§ Exercise description: Give back the line in the listing below that contains "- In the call" and all remaining lines, retyped exactly, through the last line.

§ Dataset records:
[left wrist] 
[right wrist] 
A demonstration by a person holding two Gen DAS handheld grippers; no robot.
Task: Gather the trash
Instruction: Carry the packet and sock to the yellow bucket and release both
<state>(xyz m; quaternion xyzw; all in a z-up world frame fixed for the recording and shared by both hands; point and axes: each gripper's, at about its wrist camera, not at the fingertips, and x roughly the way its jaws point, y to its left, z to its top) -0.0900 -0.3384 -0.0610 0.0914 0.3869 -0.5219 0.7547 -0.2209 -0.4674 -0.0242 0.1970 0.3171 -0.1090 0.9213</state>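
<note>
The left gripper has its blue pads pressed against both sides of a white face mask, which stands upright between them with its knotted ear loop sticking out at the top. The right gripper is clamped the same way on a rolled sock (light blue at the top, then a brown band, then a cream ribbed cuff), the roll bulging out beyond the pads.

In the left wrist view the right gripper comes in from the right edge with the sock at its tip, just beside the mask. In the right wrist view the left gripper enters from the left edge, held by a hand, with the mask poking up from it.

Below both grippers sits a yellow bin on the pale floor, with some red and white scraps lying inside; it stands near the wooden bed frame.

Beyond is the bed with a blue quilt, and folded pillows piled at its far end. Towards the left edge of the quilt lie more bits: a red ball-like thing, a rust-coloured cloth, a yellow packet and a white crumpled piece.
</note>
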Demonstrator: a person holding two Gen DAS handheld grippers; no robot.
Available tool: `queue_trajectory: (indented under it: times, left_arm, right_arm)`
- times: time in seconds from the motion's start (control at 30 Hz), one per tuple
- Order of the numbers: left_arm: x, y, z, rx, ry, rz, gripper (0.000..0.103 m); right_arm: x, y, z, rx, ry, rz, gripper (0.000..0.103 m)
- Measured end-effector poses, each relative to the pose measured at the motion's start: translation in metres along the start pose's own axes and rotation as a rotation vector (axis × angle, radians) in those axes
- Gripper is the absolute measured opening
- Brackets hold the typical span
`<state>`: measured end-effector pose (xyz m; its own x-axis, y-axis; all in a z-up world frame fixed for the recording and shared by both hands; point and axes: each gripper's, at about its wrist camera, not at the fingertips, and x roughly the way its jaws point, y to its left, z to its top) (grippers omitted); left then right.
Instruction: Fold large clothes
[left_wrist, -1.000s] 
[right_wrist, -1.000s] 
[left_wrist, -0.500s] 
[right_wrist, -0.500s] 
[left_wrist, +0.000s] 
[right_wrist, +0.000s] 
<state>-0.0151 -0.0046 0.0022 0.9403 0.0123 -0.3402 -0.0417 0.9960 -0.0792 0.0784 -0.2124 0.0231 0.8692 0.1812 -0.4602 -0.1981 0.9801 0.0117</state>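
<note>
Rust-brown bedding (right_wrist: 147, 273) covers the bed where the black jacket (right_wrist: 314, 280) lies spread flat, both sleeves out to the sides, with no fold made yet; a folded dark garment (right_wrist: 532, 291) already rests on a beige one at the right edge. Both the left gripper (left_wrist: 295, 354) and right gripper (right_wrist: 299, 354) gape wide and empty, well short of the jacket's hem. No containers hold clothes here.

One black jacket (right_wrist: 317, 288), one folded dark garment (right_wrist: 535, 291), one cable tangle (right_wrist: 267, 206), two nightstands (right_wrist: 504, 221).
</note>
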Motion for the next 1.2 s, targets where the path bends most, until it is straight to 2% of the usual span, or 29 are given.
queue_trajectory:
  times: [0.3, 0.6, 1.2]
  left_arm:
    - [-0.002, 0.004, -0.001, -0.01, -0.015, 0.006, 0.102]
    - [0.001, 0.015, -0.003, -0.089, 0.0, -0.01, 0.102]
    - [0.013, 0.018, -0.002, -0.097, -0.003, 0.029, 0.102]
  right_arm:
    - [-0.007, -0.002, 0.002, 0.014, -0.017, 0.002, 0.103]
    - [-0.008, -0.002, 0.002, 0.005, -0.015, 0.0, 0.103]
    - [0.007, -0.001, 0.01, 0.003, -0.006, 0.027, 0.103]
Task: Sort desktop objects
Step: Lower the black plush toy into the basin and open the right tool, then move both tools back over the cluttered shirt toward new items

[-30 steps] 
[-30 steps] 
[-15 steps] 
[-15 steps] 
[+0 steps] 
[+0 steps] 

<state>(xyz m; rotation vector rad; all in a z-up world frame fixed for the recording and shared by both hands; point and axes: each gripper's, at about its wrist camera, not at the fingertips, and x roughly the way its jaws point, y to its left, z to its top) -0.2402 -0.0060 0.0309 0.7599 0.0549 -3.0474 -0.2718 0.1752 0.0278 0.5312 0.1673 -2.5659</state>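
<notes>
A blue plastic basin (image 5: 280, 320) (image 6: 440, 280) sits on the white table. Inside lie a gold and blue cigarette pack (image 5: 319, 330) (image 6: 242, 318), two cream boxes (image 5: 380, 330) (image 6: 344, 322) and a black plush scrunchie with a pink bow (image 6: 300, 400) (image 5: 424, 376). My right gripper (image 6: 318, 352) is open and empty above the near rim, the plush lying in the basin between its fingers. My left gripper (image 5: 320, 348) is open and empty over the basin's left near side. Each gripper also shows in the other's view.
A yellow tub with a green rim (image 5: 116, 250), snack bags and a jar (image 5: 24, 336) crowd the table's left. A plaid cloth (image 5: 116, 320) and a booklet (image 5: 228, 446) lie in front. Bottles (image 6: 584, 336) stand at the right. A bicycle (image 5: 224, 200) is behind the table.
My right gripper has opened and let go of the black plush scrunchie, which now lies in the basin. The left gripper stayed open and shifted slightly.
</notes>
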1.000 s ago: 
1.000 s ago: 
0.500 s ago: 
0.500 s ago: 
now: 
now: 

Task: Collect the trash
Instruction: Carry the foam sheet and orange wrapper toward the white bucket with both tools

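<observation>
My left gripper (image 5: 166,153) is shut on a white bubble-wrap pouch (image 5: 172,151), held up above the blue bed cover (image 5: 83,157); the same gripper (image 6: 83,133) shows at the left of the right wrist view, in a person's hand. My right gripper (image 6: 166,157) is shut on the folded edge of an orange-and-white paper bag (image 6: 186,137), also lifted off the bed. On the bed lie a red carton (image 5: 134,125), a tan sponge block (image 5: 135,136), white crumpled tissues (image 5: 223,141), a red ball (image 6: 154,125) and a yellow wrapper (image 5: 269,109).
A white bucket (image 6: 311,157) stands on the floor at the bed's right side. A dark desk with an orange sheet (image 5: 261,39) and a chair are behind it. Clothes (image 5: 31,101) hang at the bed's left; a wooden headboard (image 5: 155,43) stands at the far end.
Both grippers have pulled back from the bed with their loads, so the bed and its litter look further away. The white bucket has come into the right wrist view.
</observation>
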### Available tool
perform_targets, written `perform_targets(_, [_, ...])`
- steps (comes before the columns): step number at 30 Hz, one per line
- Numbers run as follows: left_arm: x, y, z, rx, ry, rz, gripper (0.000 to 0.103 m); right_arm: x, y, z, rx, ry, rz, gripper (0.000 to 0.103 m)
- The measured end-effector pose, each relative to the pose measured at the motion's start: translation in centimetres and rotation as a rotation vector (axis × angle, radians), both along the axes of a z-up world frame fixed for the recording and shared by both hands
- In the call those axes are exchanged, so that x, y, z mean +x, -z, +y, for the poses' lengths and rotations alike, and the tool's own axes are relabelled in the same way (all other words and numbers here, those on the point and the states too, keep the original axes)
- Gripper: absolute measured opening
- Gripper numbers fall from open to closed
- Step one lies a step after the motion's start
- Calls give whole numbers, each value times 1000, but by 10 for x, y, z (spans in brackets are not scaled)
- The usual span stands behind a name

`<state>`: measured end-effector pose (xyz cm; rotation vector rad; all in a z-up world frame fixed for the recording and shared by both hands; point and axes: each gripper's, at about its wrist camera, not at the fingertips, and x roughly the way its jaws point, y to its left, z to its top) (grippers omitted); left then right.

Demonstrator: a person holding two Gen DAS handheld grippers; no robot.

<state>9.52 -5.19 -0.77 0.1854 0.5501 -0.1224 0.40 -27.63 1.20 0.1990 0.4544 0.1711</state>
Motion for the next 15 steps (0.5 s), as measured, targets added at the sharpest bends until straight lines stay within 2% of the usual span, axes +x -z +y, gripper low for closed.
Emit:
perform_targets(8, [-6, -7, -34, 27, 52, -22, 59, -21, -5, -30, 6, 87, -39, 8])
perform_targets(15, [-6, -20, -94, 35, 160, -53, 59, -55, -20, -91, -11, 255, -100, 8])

§ Answer section:
- In the call those axes are exchanged, so that x, y, z mean +x, -z, +y, for the poses' lengths and rotations alike, and the tool's own axes are relabelled in the same way (all other words and numbers here, those on the point and the states too, keep the original axes)
- Gripper: absolute measured opening
- Gripper numbers fall from open to closed
- Step one lies a step after the motion's start
- Calls give whole numbers, each value times 1000, but by 10 for x, y, z (spans in brackets are not scaled)
- The usual span stands behind a name

`<state>`: measured end-effector pose (xyz cm; rotation vector rad; all in a z-up world frame fixed for the recording and shared by both hands; point and axes: each gripper's, at about its wrist camera, not at the fingertips, and x roughly the way its jaws point, y to its left, z to its top) (grippers omitted); left then right.

Demonstrator: a person holding two Gen DAS handheld grippers; no robot.

<state>9.52 -5.19 -0.77 0.1854 0.5501 -0.1224 0.40 -27.63 1.20 0.1990 0.4544 0.1711</state>
Motion for the next 15 steps (0.5 s), as measured, targets added at the sharpest bends until straight lines stay within 2% of the usual span, axes +x -z +y, gripper low for closed.
Emit:
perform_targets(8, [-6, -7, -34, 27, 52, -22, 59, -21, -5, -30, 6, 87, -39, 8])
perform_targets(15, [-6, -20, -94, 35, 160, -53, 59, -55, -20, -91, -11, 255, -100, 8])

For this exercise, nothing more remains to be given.